If having copyright were a prerequisite of training data this would be true.
But in the US this hasn't been tested in the courts yet, and there's reason to think from precedent this legal argument might not hold (https://www.youtube.com/watch?v=G08hY8dSrUY - sorry don't have a written version of this).
I would imagine if we use a very strict interpretation of copyright, then things like satire or fan-fiction and fan-art would be in jeopardy.
As well as learning, as a whole.
Unless there is literally a substantial copy of some particular piece of copyrighted material, it seems to be a massive hurdle to prove that analyzing something is copyright infringement.
Most people in the fanfiction community recognize that it's probably not strictly allowed under copyright. However, the community response has generally been to do it anyway and try to respect the wishes of the author. Hence why you won't find Interview with a Vampire fanfiction on the major sites.
If anything, I think that severely hinders the pro-AI argument if fanfiction made by human authors are also bound by copyright.
ETA: I just tested it out and you can totally create Interview with a Vampire fanfiction with Bing Compose. That presumably is subject to at least as strong copyright as human authors and is thus a copyright violation.
> Copyright protection is available to the creators of a range of works including literary, musical, dramatic and artistic works. Recognition of fictional characters as works eligible for copyright protection has come about with the understanding that characters can be separated from the original works they were embodied in and acquire a new life by featuring in subsequent works.

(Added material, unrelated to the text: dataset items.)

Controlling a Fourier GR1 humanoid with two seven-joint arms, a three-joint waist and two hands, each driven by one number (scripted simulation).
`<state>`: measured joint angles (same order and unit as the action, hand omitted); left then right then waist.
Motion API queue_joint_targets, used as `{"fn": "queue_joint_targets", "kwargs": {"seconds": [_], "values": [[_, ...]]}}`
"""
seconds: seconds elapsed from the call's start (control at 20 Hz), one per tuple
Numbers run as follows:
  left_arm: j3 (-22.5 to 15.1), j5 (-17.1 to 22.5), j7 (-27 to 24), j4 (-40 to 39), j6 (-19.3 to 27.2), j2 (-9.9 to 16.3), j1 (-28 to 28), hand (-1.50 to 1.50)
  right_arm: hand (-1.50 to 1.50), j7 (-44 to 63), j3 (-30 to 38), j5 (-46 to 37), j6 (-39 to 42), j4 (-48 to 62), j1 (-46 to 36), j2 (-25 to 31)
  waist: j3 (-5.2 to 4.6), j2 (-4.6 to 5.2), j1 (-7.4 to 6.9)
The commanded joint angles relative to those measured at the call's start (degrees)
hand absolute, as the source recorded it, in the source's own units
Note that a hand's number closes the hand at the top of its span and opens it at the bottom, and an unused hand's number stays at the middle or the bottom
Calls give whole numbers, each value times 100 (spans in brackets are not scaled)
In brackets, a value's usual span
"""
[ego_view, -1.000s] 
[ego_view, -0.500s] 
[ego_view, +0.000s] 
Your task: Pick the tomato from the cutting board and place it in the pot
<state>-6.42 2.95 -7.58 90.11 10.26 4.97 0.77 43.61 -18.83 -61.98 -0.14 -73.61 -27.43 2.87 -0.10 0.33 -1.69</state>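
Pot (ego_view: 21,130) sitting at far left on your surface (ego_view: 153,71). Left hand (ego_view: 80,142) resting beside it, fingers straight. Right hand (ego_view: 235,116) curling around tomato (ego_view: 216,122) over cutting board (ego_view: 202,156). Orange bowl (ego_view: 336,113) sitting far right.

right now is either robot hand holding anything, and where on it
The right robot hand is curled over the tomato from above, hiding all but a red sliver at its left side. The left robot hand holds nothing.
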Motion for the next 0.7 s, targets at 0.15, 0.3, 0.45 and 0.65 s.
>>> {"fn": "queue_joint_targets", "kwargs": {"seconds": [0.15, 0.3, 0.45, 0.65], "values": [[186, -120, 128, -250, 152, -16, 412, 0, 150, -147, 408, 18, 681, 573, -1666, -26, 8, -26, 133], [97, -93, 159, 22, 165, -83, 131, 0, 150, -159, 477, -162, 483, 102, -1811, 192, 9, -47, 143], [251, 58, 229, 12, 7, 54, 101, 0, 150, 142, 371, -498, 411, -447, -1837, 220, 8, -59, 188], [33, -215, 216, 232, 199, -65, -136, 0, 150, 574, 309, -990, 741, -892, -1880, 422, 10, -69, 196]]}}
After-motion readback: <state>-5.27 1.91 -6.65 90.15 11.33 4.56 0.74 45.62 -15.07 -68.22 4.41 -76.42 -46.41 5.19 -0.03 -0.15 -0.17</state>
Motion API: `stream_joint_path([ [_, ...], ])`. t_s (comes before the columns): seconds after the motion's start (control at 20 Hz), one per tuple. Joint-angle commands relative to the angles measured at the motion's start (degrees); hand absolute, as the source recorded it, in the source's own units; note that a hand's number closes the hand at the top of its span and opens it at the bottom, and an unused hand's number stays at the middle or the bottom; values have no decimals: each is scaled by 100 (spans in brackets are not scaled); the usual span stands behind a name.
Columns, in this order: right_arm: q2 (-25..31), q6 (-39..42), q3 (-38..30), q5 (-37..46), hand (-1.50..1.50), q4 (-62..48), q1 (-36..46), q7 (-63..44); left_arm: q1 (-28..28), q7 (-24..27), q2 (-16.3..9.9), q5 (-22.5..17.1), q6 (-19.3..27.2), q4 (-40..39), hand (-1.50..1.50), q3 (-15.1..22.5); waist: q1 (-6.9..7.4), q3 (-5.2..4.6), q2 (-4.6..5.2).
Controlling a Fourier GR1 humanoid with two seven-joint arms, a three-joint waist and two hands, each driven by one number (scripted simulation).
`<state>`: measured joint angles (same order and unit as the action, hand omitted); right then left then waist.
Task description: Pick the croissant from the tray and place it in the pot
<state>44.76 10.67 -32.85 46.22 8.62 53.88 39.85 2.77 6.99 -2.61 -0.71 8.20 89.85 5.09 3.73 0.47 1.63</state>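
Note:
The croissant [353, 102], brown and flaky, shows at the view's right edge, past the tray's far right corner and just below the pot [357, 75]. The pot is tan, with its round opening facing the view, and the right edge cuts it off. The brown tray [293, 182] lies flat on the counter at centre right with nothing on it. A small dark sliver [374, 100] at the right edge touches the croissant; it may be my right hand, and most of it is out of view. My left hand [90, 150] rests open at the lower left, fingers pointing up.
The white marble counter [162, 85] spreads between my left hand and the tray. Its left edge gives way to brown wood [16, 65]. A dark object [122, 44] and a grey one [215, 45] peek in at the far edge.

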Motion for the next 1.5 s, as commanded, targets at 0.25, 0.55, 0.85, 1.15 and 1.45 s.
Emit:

Creating a work using Harry Potter or Darth Vader or Tarzan ("As of 2023, the first ten books, through Tarzan and the Ant Men, are in the public domain worldwide. The later works are still under copyright in the United States.") is a copyright infringement.
Creating Interview with a Vampire fan fiction with Bing - Bing didn't have any agency. The question of copyright infringement (I believe) should be only applied to entities with agency to (or not) ask for copyright infringing works.
> if we use a very strict interpretation of copyright, then things like satire ... would be in jeopardy.
Satire, criticism, reviews and journalism are explicitly permitted under fair use.
If I wish to publicly express my disdain or praise for your art, it is necessary that I can show samples / pictures/ photos when I express whatever my deal is.
The difference is when writing satire its not strictly necessary to possess the work to do so. You can merely hear of something and make a joke or a fake story. Training data on the other hand uses the actual material not some derivative you gleamed from a thousand overheard conversations.
> So if you delete your image the entire trained data set is invalid because they no longer have license to the copyright?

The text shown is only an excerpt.